The threat was serious enough to spur the national government to spend $194 million between 2006 and 2015 in the Asia Pacific on preventing the spread of emerging infectious diseases (IEDs) like bird flu, swine flu and rabies.

On September 1 the Victorian government instituted changes to its infectious conditions’ strategy. Under the new changes, a medical practitioner who reasonably suspects someone of carrying an ‘urgent’ condition must notify the Department of Health and Human Services (DHHS) immediately by phone after initial diagnosis or based on clinical suspicion.

Urgent conditions include anthrax, plague, poliovirus, yellow fever, typhoid, meningitis and SARS – Instead of four reporting groups there are now two, ‘urgent’ and ‘routine’. Ten of the conditions that medical practitioners are no longer required to notify the department of health on include: Ross River virus infection, influenza, and hepatitis viral.

The thin red line

That’s not to suggest those conditions are forgotten about. The back-stop and fail-safe is Victoria’s pathology services that will continue to notify the department of conditions identified through test results in the lab.

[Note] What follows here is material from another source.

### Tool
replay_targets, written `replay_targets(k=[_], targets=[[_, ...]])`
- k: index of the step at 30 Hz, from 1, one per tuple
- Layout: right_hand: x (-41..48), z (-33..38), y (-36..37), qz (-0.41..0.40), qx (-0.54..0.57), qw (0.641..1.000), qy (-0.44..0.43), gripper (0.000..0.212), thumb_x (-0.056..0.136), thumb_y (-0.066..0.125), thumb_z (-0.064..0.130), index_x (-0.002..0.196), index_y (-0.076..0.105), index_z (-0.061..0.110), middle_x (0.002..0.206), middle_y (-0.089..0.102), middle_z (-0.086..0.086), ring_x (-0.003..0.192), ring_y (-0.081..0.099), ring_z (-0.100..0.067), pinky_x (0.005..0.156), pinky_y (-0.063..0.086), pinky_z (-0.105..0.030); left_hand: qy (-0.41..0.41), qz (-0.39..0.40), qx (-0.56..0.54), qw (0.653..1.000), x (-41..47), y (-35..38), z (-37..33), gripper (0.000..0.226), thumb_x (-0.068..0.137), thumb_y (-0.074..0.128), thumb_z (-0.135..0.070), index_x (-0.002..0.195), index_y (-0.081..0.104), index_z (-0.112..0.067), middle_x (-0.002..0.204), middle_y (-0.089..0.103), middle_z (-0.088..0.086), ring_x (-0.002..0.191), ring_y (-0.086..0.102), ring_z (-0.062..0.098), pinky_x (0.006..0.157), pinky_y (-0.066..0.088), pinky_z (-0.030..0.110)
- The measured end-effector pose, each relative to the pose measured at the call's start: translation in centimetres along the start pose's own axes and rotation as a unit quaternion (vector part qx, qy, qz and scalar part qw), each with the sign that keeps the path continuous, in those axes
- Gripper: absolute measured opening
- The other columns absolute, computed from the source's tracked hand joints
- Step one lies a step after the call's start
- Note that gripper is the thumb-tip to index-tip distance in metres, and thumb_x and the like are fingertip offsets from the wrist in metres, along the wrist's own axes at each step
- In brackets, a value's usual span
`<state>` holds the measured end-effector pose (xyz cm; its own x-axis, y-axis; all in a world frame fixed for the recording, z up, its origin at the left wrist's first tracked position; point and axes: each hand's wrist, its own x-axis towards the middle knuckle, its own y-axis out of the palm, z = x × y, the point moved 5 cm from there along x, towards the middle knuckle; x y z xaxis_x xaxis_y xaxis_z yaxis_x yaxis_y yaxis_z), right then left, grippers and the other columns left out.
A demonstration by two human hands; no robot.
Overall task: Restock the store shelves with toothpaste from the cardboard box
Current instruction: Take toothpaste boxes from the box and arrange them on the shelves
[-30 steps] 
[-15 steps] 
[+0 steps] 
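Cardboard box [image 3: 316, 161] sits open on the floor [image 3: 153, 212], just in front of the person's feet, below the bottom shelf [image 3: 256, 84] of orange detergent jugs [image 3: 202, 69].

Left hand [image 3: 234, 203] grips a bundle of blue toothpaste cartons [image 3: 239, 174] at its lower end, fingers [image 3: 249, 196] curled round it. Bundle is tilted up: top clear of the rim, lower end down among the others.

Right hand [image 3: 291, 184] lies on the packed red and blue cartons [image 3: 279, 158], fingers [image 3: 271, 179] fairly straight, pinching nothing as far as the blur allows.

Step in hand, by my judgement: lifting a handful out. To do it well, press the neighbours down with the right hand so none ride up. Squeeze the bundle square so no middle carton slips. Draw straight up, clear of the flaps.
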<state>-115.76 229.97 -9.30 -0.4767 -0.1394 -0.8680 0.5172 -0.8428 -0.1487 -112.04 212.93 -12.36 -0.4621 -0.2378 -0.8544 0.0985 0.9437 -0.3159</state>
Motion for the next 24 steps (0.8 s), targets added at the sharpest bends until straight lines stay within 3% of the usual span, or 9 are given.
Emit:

Pathology services must notify the requesting clinician and DHHS of urgent conditions – as well as legionellosis, listeriosis, Hepatitis A, and measles – by phone.

Pathology plays a critical role in identifying emerging infectious disease trends and threats. Many infections present with similar symptoms; therefore, pathology testing is required for establishing the correct diagnosis. The public health interventions of vaccination, drug therapy and patient isolation cannot occur until an accurate patient diagnosis has been obtained

With diseases and conditions capable of moving much faster than government process, it is vital that the government rely on Victoria’s pathology services to notice developing issues and trends.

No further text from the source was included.